• [To do] Nothing but an exact copy of the listing should appear in the response.

• [The data]
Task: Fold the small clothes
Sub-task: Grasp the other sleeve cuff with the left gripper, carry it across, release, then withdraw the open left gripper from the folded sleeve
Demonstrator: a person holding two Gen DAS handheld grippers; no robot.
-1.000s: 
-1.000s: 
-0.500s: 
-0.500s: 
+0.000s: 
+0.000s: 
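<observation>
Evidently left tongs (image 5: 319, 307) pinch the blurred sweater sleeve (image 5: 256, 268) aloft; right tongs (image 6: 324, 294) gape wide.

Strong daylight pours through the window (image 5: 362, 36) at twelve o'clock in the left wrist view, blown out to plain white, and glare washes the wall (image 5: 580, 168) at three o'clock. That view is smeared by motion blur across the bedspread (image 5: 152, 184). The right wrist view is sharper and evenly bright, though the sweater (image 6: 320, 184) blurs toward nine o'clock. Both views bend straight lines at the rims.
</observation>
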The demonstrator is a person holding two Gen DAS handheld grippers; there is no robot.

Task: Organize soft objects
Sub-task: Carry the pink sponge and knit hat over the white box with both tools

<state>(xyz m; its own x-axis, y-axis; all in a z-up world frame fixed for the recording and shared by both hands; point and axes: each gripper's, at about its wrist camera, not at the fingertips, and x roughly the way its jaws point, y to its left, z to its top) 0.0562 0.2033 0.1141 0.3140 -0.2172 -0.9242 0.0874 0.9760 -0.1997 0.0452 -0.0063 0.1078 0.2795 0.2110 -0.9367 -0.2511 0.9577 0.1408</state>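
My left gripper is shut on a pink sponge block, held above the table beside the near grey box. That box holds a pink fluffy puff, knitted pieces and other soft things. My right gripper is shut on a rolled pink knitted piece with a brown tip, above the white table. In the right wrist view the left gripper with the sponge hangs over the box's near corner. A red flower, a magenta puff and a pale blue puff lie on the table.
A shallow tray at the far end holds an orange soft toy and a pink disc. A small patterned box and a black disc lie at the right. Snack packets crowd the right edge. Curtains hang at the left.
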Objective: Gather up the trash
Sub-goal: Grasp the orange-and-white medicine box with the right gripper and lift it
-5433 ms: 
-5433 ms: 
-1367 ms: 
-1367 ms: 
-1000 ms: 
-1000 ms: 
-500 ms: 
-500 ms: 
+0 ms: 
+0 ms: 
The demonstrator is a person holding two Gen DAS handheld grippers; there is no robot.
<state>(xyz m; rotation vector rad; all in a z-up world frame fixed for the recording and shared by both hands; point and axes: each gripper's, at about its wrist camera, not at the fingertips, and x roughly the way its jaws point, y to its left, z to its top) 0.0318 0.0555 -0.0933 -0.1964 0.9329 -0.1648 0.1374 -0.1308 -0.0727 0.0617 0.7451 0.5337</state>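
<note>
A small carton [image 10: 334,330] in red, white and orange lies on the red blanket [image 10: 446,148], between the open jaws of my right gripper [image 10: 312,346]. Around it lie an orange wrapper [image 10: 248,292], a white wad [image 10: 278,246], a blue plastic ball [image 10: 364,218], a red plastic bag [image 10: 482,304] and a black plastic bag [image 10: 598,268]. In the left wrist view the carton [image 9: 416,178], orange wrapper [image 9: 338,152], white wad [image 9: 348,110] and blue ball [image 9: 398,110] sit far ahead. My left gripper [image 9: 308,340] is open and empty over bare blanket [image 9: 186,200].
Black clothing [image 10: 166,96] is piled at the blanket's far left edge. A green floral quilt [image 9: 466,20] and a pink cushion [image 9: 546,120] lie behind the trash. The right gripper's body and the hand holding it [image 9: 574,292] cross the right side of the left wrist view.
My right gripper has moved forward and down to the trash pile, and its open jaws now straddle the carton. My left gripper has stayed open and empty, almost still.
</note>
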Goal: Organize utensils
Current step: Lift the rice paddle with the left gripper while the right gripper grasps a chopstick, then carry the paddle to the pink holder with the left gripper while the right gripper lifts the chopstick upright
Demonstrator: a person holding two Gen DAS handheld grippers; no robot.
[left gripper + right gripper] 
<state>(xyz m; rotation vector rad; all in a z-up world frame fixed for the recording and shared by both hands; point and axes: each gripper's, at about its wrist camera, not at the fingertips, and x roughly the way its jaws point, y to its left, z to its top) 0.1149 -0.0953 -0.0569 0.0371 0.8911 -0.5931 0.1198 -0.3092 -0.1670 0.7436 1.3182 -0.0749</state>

• [Answer to this problem]
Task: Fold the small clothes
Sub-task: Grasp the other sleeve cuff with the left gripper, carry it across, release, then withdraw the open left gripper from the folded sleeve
Demonstrator: a person holding two Gen DAS handheld grippers; no robot.
-1.000s: 
-1.000s: 
-0.500s: 
-0.500s: 
+0.000s: 
+0.000s: 
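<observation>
Evidently left tongs (image 5: 319, 307) pinch the blurred sweater sleeve (image 5: 256, 268) aloft; right tongs (image 6: 324, 294) gape wide.

Strong daylight pours through the window (image 5: 362, 36) at twelve o'clock in the left wrist view, blown out to plain white, and glare washes the wall (image 5: 580, 168) at three o'clock. That view is smeared by motion blur across the bedspread (image 5: 152, 184). The right wrist view is sharper and evenly bright, though the sweater (image 6: 320, 184) blurs toward nine o'clock. Both views bend straight lines at the rims.
</observation>
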The demonstrator is a person holding two Gen DAS handheld grippers; there is no robot.

Task: Organize soft objects
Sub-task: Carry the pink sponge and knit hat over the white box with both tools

<state>(xyz m; its own x-axis, y-axis; all in a z-up world frame fixed for the recording and shared by both hands; point and axes: each gripper's, at about its wrist camera, not at the fingertips, and x roughly the way its jaws point, y to its left, z to its top) 0.0562 0.2033 0.1141 0.3140 -0.2172 -0.9242 0.0874 0.9760 -0.1997 0.0452 -0.0063 0.1078 0.2795 0.2110 -0.9367 -0.2511 0.9577 0.1408</state>
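My left gripper is shut on a pink sponge block, held above the table beside the near grey box. That box holds a pink fluffy puff, knitted pieces and other soft things. My right gripper is shut on a rolled pink knitted piece with a brown tip, above the white table. In the right wrist view the left gripper with the sponge hangs over the box's near corner. A red flower, a magenta puff and a pale blue puff lie on the table.
A shallow tray at the far end holds an orange soft toy and a pink disc. A small patterned box and a black disc lie at the right. Snack packets crowd the right edge. Curtains hang at the left.
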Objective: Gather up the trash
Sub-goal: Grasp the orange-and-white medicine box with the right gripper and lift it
-5433 ms: 
-5433 ms: 
-1367 ms: 
-1367 ms: 
-1000 ms: 
-1000 ms: 
-500 ms: 
-500 ms: 
+0 ms: 
+0 ms: 
The demonstrator is a person holding two Gen DAS handheld grippers; there is no robot.
<state>(xyz m; rotation vector rad; all in a z-up world frame fixed for the recording and shared by both hands; point and axes: each gripper's, at about its wrist camera, not at the fingertips, and x roughly the way its jaws point, y to its left, z to its top) 0.0318 0.0555 -0.0933 -0.1964 0.9329 -0.1648 0.1374 -0.1308 -0.0727 0.0617 0.7451 0.5337</state>
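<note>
A small carton [image 10: 334,330] in red, white and orange lies on the red blanket [image 10: 446,148], between the open jaws of my right gripper [image 10: 312,346]. Around it lie an orange wrapper [image 10: 248,292], a white wad [image 10: 278,246], a blue plastic ball [image 10: 364,218], a red plastic bag [image 10: 482,304] and a black plastic bag [image 10: 598,268]. In the left wrist view the carton [image 9: 416,178], orange wrapper [image 9: 338,152], white wad [image 9: 348,110] and blue ball [image 9: 398,110] sit far ahead. My left gripper [image 9: 308,340] is open and empty over bare blanket [image 9: 186,200].
Black clothing [image 10: 166,96] is piled at the blanket's far left edge. A green floral quilt [image 9: 466,20] and a pink cushion [image 9: 546,120] lie behind the trash. The right gripper's body and the hand holding it [image 9: 574,292] cross the right side of the left wrist view.
My right gripper has moved forward and down to the trash pile, and its open jaws now straddle the carton. My left gripper has stayed open and empty, almost still.
</note>
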Goal: Organize utensils
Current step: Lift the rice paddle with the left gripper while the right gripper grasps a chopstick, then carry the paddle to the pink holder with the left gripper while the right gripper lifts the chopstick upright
Demonstrator: a person holding two Gen DAS handheld grippers; no robot.
[left gripper + right gripper] 
<state>(xyz m; rotation vector rad; all in a z-up world frame fixed for the recording and shared by both hands; point and axes: each gripper's, at about its wrist camera, not at the fingertips, and x roughly the way its jaws point, y to its left, z to its top) 0.1149 -0.0953 -0.0569 0.0371 0.8911 -0.5931 0.1198 -0.3092 -0.1670 0.7436 1.3182 -0.0749</state>

This completes the requested output.